Kathrin Bachleitner remaps the road that led to Germany's "atonement" for the Holocaust
The duty to remember the Holocaust, the profession of responsibility for the atrocities committed, the admission of guilt and shame on the part of all Germans with the ensuing effort to atone for the past constitute the cornerstone of Germany’s national memory approach today. However, what started this official ‘atoner attitude’ in the first instance? More specifically, what was the initial push towards the long road of atonement, and why did German political leaders decide to take this approach in the first place? To answer this question, the presentation examines the decision to pay reparations to Israel in 1952. Through archival documents, the case study reconstructs the international incentives, mindset and diplomatic backchannel discussions between the Israelis, the Allies and the West Germans and compares these with the Austrian case. Altogether, the paper sheds new light on the roots of the German “atonement approach” – particularly the role of Israel therein – explicating more generally which international constellations and aspects of the global political process bear the potential to lead countries towards atonement.
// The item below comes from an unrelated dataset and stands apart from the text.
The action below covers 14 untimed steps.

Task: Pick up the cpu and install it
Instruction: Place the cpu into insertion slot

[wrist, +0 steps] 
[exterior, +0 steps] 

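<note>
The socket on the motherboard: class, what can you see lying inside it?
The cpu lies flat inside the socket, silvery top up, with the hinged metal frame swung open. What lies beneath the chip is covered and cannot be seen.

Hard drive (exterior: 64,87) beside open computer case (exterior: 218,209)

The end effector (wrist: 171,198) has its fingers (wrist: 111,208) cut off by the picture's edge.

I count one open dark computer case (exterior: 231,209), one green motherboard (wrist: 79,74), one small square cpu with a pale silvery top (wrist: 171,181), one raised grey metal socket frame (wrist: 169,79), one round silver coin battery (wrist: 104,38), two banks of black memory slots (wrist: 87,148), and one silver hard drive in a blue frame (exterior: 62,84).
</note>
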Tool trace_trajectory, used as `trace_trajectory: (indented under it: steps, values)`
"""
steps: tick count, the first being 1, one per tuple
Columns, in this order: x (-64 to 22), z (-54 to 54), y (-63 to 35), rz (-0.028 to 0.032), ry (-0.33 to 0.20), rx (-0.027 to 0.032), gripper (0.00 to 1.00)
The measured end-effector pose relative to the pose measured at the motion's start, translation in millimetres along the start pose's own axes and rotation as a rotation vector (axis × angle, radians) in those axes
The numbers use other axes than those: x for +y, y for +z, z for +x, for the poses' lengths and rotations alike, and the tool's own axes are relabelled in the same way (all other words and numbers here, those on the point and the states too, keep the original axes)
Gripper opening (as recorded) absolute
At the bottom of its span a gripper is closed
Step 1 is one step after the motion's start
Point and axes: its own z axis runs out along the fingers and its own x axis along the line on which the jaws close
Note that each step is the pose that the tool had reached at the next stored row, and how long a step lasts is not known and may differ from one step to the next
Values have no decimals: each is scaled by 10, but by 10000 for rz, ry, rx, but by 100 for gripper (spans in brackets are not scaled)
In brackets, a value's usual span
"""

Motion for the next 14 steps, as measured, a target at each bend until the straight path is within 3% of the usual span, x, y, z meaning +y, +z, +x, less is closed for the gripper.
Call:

Dr. Kathrin Bachleitner is the IKEA Foundation Research Fellow in International Relations at Lady Margaret Hall. She wrote her DPhil at the University of Oxford about the diplomatic relations between Israel, Germany and Austria. Her research focuses on collective memory and values within International Relations, mainly how WWII and the memory of the Holocaust affected inter-state relations. She is the author of the book Collective Memory in International Relations, recently published with OUP.